◆ Exercise brief
For the entries that follow, restate word for word the line containing "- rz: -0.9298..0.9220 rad", the line containing "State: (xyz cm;", and every line that lies between them.

Records drawn from a dataset
--------------------------------
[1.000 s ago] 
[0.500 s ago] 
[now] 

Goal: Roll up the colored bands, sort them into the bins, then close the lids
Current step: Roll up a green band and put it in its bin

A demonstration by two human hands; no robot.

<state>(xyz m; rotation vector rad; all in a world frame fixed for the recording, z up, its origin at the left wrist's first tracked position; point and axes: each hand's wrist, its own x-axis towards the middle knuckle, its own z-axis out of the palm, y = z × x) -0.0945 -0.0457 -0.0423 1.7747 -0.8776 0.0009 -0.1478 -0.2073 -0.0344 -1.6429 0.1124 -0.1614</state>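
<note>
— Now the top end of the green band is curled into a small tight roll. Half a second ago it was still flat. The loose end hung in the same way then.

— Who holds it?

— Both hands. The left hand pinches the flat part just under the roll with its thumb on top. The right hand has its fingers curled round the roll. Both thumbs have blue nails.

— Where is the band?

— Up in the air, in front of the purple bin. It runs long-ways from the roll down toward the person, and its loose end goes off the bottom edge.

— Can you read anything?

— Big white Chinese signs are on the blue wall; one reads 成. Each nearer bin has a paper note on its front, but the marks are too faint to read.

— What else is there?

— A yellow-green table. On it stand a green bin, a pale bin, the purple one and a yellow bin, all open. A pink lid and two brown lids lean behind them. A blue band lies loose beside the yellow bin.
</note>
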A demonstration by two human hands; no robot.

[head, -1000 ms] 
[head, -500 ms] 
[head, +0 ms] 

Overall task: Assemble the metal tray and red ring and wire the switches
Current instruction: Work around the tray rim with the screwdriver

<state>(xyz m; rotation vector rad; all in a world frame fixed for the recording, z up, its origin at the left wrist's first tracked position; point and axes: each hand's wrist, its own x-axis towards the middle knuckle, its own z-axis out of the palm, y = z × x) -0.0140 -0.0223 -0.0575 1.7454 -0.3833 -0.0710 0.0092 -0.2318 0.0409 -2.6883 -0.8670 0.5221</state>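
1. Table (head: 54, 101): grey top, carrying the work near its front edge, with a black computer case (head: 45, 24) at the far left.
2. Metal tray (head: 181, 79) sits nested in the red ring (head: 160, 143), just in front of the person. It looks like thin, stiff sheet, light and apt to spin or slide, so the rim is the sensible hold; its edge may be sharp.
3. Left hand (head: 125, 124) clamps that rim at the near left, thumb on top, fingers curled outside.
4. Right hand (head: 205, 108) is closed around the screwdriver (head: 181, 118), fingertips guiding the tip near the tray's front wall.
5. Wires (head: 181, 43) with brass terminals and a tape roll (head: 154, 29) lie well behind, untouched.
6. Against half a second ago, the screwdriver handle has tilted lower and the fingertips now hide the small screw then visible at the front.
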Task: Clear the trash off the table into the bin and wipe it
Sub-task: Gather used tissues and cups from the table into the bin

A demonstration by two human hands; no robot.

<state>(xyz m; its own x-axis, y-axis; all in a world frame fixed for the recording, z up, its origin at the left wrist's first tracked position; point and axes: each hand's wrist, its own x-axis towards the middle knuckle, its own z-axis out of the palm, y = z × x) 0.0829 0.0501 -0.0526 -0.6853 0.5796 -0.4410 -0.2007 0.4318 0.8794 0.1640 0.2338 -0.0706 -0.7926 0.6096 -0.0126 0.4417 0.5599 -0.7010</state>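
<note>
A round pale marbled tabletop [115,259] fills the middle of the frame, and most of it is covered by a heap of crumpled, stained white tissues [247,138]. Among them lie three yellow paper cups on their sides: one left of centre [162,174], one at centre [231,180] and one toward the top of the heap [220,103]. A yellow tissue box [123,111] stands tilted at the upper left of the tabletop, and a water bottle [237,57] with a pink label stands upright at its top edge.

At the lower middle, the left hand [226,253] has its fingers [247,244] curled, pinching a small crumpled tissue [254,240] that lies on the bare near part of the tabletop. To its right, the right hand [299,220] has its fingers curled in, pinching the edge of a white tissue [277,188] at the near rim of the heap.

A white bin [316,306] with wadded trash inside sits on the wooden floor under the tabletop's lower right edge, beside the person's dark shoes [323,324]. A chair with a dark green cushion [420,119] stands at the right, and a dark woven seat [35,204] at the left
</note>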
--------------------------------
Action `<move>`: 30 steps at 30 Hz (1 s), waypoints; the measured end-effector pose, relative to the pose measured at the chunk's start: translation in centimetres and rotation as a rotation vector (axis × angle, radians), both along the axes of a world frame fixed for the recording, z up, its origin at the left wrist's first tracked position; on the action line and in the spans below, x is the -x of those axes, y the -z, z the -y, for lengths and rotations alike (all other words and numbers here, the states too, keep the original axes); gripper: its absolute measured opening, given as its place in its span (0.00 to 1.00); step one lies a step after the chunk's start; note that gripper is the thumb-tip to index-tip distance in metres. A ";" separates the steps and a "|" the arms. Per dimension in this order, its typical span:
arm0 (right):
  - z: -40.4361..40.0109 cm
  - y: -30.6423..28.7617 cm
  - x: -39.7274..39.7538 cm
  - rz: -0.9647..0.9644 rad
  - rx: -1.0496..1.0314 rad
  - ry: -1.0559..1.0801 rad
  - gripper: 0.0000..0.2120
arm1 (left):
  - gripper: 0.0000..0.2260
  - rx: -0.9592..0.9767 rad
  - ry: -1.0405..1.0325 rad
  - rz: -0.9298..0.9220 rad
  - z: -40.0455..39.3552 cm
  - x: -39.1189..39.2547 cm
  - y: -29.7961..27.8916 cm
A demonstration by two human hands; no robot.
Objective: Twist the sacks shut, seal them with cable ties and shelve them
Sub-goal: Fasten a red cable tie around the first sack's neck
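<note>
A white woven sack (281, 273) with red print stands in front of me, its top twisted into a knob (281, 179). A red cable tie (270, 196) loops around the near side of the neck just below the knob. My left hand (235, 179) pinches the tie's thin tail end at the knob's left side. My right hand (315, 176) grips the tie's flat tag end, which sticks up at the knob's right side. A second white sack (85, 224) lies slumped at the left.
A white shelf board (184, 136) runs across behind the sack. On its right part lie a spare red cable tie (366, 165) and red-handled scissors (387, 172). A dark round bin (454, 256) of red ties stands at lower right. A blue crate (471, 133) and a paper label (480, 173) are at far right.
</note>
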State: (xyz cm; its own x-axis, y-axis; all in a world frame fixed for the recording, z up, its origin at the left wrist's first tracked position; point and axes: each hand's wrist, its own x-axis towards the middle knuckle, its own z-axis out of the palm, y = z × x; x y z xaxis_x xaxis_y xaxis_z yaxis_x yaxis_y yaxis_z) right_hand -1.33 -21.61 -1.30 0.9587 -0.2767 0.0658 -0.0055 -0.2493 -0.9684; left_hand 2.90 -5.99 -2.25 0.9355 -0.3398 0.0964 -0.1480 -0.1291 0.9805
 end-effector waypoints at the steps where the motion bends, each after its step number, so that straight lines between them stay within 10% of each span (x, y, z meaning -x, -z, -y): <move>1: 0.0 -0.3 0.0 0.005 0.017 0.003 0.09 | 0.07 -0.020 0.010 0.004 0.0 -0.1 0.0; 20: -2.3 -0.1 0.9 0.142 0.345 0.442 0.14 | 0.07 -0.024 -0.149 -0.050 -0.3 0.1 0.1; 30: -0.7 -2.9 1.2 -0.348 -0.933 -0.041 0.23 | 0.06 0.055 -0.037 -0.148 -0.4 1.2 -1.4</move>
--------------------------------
◆ Your solution
  - rz: -0.9298..0.9220 rad
  - z: -40.0455..39.3552 cm
  - x: -39.1189..39.2547 cm
  - y: -29.7961..27.8916 cm
A demonstration by two human hands; no robot.
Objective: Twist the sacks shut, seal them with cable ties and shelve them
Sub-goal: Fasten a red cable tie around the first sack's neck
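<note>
A white woven sack (281, 273) with red print stands in front of me, its top twisted into a knob (281, 179). A red cable tie (270, 196) loops around the near side of the neck just below the knob. My left hand (235, 179) pinches the tie's thin tail end at the knob's left side. My right hand (315, 176) grips the tie's flat tag end, which sticks up at the knob's right side. A second white sack (85, 224) lies slumped at the left.
A white shelf board (184, 136) runs across behind the sack. On its right part lie a spare red cable tie (366, 165) and red-handled scissors (387, 172). A dark round bin (454, 256) of red ties stands at lower right. A blue crate (471, 133) and a paper label (480, 173) are at far right.
</note>
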State: (xyz cm; its own x-axis, y-axis; all in a world frame fixed for the recording, z up, its origin at the left wrist's first tracked position; point and axes: each hand's wrist, its own x-axis towards the middle knuckle, its own z-axis out of the palm, y = z × x; x y z xaxis_x xaxis_y xaxis_z yaxis_x yaxis_y yaxis_z) right_hand -1.33 -21.61 -1.30 0.9587 -0.2767 0.0658 -0.0055 -0.2493 -0.9684; left_hand 2.90 -5.99 -2.25 0.9355 -0.3398 0.0964 -0.1480 -0.1291 0.9805

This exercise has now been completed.